Quick Start Guide#

Get nvdebug running in 5 minutes with this step-by-step guide.

Prerequisites#

Before you begin, ensure you have:

Required:

  • Linux system (Ubuntu 20.04+ supported, Ubuntu 24.04+ recommended)

  • Network access to target BMC

  • BMC administrative credentials

  • Target system powered on and accessible

Optional but Recommended:

  • SSH access to host system (for remote mode)

  • Host system credentials (for host log collection)

Step 1: Gather Your Credentials#

The following credentials are required for your target system:

BMC Credentials:

  • BMC IP address (e.g., 192.168.1.100)

  • BMC username

  • BMC password

Host Credentials (for remote mode):

  • Host IP address (e.g., 192.168.1.50)

  • Host username (with sudo privileges)

  • Host password

Example Credentials:

BMC IP: 192.168.1.100
BMC User: admin
BMC Password: password123

Host IP: 192.168.1.101
Host User: some_user
Host Password: some_password

Step 2: Determine Your Platform#

Identify your NVIDIA platform type:

Common Platform Types:

  • DGX - NVIDIA DGX systems

  • HGX-HMC - NVIDIA HGX systems with HMC

  • arm64 - ARM64-based systems

  • x86_64 - x86_64-based systems

  • NVSwitch - NVSwitch systems

  • PowerShelf - PowerShelf systems

Auto-Detection:

nvdebug can automatically detect your platform:

$ nvdebug -i <BMC_IP> -u <BMC_USER> -p <BMC_PASS>

Read DUT config file details from /path/to/dut_config.yaml
Loaded 1 DUT(s): ['<dut-name>']
Read config file details from /path/to/config.yaml
DUT config contains 1 DUT(s): ['<dut-name>']
Platform or baseboard not provided and not found in config files.

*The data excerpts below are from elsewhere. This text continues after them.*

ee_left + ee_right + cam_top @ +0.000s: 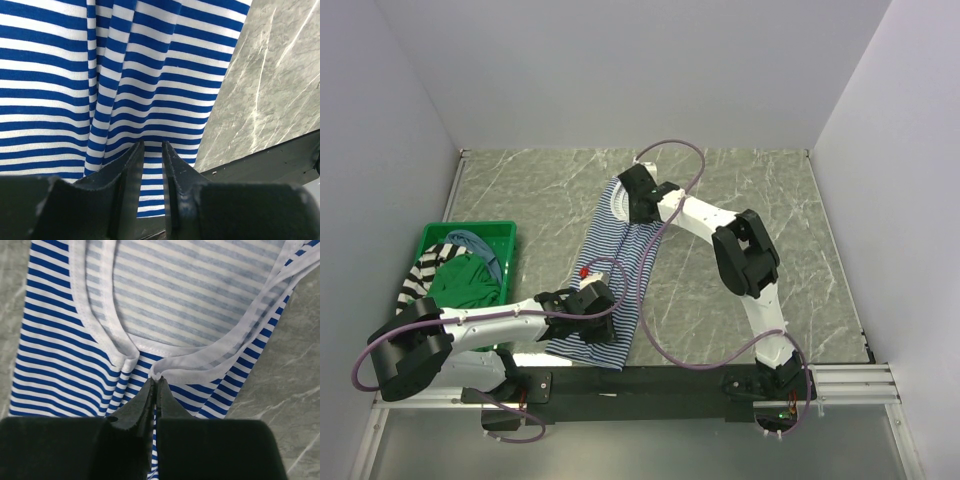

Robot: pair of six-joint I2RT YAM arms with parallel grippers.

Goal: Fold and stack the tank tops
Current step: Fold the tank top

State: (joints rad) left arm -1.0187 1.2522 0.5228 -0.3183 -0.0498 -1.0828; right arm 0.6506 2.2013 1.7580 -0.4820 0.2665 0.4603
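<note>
Holding 3 bunched tops, green bin (pixel 480 228) stands far left, shown by the top view only: black-white striped top (pixel 418 278), green top (pixel 465 285), dusty blue top (pixel 485 250). Left gripper (pixel 602 300): jaws narrowly parted at near hem of navy-white striped tank top (pixel 615 245), which lies flat on table (pixel 750 190); cannot tell if it grips. Right gripper (pixel 638 205): far end, pinched closed on white neckline trim (pixel 150 352), visible only in its wrist view.
</note>
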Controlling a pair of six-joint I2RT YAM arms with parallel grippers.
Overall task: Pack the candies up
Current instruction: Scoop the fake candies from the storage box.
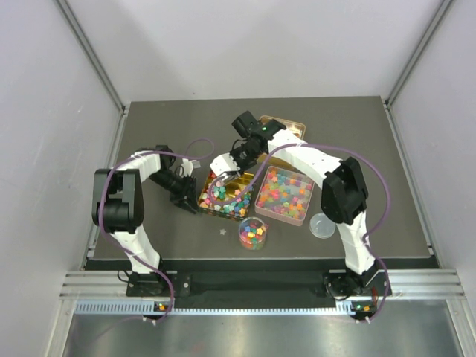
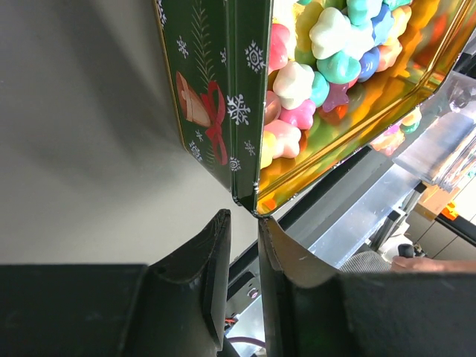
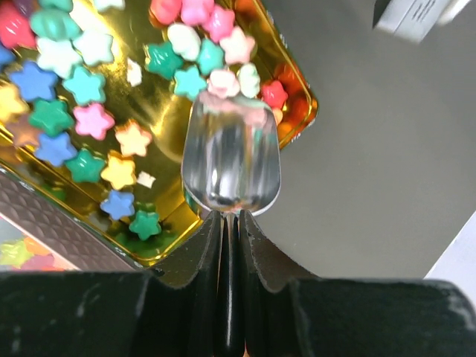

Attempting to detect...
<dut-name>: System has 32 CPU cores, 1 active DUTs
<dut-name>: Thread allocation: 10 threads for groups, 5 threads per group for collectors
<dut-name>: Parallelization settings:
- Group parallelization: Enabled
- Collector parallelization: Disabled
<dut-name>: All preflight checks passed

================================================================================
PLATFORM AND BASEBOARD DETECTION RESULTS
================================================================================
Detected Platform:     x86_64
Detected Baseboard:    Blackwell-HGX-8-GPU
Detected Node Type:    Compute
================================================================================

Do you want to proceed with these detected values?
Options:
[Y]es - Use detected values
[N]o - Manually select from available combinations
[Q]uit - Exit nvdebug

Enter your choice (Y/N/Q):

Manual Specification:

If auto-detection fails, either use the CLI’s selector or specify manually:

CLI Selector:

The CLI Selector does not select the DGX or HGX-HMC as a platform. If you are using a DGX or HGX-HMC, you must manually specify the platform and baseboard.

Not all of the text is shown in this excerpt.